Task item:
Go through the material below and count the lines in which the word "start" occurs; the only output is the number.

Records for this exercise:
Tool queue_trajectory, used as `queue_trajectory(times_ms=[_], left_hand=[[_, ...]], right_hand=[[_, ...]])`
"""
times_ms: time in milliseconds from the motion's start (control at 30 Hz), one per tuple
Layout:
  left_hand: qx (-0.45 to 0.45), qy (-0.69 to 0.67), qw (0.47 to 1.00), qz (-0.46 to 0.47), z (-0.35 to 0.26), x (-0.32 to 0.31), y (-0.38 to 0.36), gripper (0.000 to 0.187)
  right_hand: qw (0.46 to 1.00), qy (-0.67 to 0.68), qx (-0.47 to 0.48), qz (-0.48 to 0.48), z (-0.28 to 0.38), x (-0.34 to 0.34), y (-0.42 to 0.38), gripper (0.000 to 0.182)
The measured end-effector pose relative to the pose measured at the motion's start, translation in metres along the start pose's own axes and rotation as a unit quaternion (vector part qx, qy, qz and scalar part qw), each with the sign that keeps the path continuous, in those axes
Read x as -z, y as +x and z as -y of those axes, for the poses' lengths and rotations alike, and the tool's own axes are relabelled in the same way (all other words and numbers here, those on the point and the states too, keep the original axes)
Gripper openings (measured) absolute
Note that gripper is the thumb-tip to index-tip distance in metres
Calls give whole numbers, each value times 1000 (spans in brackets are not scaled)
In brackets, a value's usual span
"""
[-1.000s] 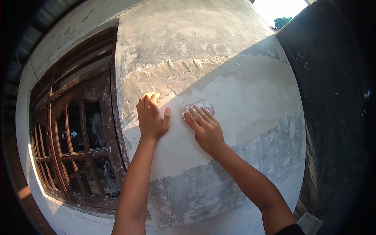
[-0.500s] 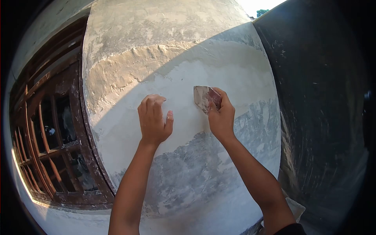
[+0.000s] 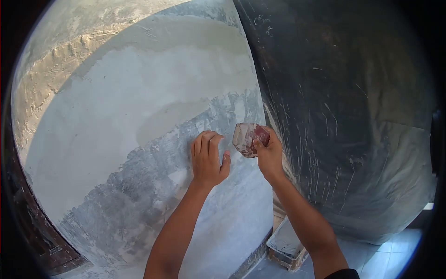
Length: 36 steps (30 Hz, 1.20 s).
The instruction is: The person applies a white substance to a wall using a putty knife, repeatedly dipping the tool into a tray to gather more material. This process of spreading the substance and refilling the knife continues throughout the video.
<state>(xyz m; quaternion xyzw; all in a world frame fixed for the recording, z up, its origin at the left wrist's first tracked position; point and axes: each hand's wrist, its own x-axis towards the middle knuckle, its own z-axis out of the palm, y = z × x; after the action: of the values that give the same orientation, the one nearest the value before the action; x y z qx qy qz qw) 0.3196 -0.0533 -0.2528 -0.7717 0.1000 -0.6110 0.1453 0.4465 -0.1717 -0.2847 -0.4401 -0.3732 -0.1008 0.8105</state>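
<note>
My right hand (image 3: pixel 272 158) grips a flat putty scraper (image 3: pixel 243 138) at its reddish-brown part, thumb on the near face. Pale smears cover the scraper's blade, which points left in front of the wall. Just to the left, my left hand (image 3: pixel 208 160) is raised with fingers curved and thumb apart, holding nothing; whitish residue marks its fingertips. Both hands are before the plastered wall (image 3: pixel 111 107), near its right edge. Smooth pale plaster covers the upper part, while a rough grey band (image 3: pixel 153 174) runs across below it.
A dark sheet (image 3: pixel 367 107) with pale scratches hangs to the right of the wall. Low on the right, a smeared tray (image 3: pixel 285 238) rests on a wooden support above the tiled floor (image 3: pixel 385 255). A brown wooden frame (image 3: pixel 37 228) borders the lower left.
The view has swung right and downward, bringing the tray and floor into sight. Both hands are now over the lower grey band near the wall's right edge, the scraper still held.
</note>
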Motion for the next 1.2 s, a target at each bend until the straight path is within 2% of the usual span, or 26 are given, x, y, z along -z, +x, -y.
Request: queue_trajectory(times_ms=[267,367,433,533,600,633,733,867,967,1033,1200], left_hand=[[83,-153,984,40,-79,-138,-64,39],[115,-183,974,72,-110,-179,-93,37],[133,-209,964,96,-130,-205,-116,38],[163,-239,947,138,-160,-238,-150,40],[183,-257,934,167,-180,-257,-178,44],[197,-267,924,189,-190,-264,-191,45],[226,-287,898,243,-216,-284,-238,46],[264,-316,854,319,-245,-293,-304,46],[283,-305,822,390,-257,-295,-358,48],[304,-310,786,440,-263,-290,-390,51],[356,-297,725,509,-277,-284,-462,50]], right_hand=[[990,-90,-58,-90,-74,134,-23,32],[974,-152,-113,-126,-97,181,-39,31],[951,-250,-147,-107,-117,213,-53,31],[932,-269,-221,-97,-147,254,-78,25],[920,-275,-257,-110,-171,280,-100,27],[917,-305,-224,-128,-185,289,-111,29],[878,-373,-274,-120,-219,322,-145,29],[862,-372,-322,-121,-258,352,-191,30],[816,-436,-366,-103,-277,362,-220,32],[806,-477,-337,-97,-297,373,-246,23],[776,-490,-395,-46,-339,388,-293,26]])
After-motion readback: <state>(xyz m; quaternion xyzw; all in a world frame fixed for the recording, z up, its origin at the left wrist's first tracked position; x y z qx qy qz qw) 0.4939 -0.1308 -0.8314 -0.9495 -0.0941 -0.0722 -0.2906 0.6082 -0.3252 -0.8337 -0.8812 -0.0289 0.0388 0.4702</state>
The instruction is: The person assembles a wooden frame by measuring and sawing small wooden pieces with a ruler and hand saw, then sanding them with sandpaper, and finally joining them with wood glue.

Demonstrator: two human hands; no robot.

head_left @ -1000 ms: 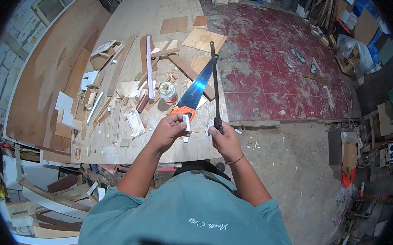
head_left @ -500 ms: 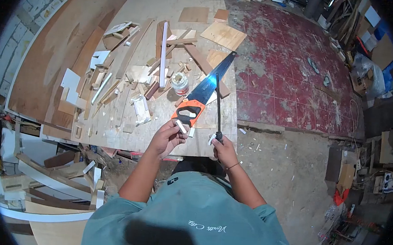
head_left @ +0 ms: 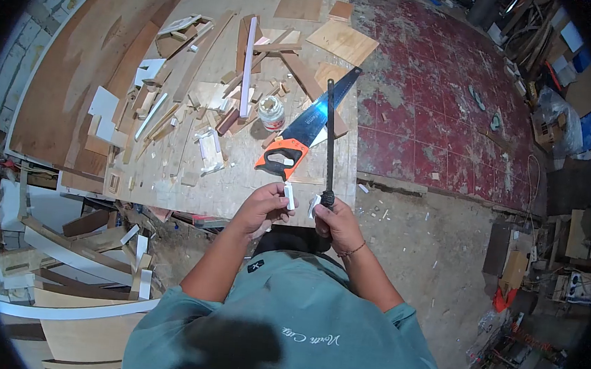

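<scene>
My left hand (head_left: pixel 264 208), at the table's front edge, pinches a small white block (head_left: pixel 290 196) between thumb and fingers. Closed around the black grip of a long, thin, dark file-like tool (head_left: pixel 331 132) is my right hand (head_left: pixel 338 223). The tool points away from me, over the table's right edge side. A second small white piece (head_left: pixel 314 205) is also in the right hand, beside the grip. Just beyond my hands lies a handsaw (head_left: pixel 281 157) with an orange and black handle, its blade pointing to the far right. The file-like tool passes in front of the blade.
A glass jar (head_left: pixel 271 114) stands open left of the saw blade. Wood offcuts, a long pale strip (head_left: pixel 248 68) and thin boards (head_left: pixel 343 44) cover much of the wooden table (head_left: pixel 151 191). Stacked curved pieces (head_left: pixel 77 265) fill the lower left. Red tiled floor (head_left: pixel 431 112) lies right.
The white block in my left hand has turned more upright and moved slightly right. My right hand has shifted a little left, bringing both hands closer together. The view has tilted slightly.
</scene>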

Solution to this exercise:
2